Freedom Rides cont. Undaunted by the beatings. the Freedom Riders continued on their journey until May, 14th, 1961 when they were met by an angry mob in Anniston, Alabama. a firebomb was thrown and exploded inside the bus. As the Freedom Riders tried to escape the exit doors were blocked by the mob. One of the gas tanks exploded and the mob rushed back allowing the Freedom Riders to push the doors open and escape. As they exited the burning bus, they rushed outside and were beaten by the waiting vigilantes with lead pipes and baseball bats. Only an onboard undercover agent prevented the Freedom Riders from being lynched. Later that same day the Freedom Riders were beaten a second time as they arrived in Birmingham, Alabama.

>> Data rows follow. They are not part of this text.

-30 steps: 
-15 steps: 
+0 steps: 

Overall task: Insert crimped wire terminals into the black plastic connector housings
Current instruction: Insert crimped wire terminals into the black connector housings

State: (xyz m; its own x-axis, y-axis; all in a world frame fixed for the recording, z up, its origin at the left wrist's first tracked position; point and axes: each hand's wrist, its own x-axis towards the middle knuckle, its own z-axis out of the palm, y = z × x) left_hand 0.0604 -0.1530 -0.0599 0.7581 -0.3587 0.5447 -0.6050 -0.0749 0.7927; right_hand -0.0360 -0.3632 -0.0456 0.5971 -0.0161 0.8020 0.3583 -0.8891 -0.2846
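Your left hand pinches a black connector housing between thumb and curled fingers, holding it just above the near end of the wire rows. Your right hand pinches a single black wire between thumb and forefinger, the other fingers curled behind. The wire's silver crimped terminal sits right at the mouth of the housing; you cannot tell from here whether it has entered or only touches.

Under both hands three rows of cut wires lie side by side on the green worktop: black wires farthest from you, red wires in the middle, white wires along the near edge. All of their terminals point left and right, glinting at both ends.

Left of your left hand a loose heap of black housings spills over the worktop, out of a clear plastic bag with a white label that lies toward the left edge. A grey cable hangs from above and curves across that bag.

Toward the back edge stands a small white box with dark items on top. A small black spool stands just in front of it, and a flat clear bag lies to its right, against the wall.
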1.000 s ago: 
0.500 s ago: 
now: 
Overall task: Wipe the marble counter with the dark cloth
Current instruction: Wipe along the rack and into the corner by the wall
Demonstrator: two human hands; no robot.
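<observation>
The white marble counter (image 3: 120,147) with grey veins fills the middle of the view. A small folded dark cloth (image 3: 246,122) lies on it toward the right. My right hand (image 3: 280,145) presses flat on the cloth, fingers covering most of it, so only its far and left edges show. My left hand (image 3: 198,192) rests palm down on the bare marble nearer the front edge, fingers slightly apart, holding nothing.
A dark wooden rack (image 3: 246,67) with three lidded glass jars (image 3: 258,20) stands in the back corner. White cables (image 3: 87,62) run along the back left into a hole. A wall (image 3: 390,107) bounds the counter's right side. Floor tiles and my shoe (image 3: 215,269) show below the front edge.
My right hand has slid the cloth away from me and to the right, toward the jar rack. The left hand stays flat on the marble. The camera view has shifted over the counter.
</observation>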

The Relationship Between Student Sit ins, Freedom Rides, and Maya Angelou’s Poetry In both events the black students suffered abuse but still continued to protest because they believed in their cause. This relates to Maya Angelou’s poem ‘still I rise’. ‘You may shoot me with your words, You may cut me with your eyes, You may kill me with your hatefulness, But still, like air, I’ll rise.’ This stanza from ‘still I rise’ reflects how the blacks felt went they were protesting against segregation in the south. They were being discriminated against and although they were constantly put down, they continued to protest ‘rise’ with sit ins and freedom rides to prove their point that this segregation was wrong.

Continued… Student sit ins and freedom rides also relate to Maya Angelou’s poem ‘Equality’. This poem has strong allusions to the protests of blacks against segregation. ‘Yes my drums are beating nightly, And my rhythms never change. Equality and I will be free. Equality and I will be free.’ The mention of drums beating out a message of equality relates to drums used in protests and military marches to give power to their speeches and rhythm to their marching. The repetition of the line “equality and I will be free” sounds like a protest chant, another allusion to protest marches.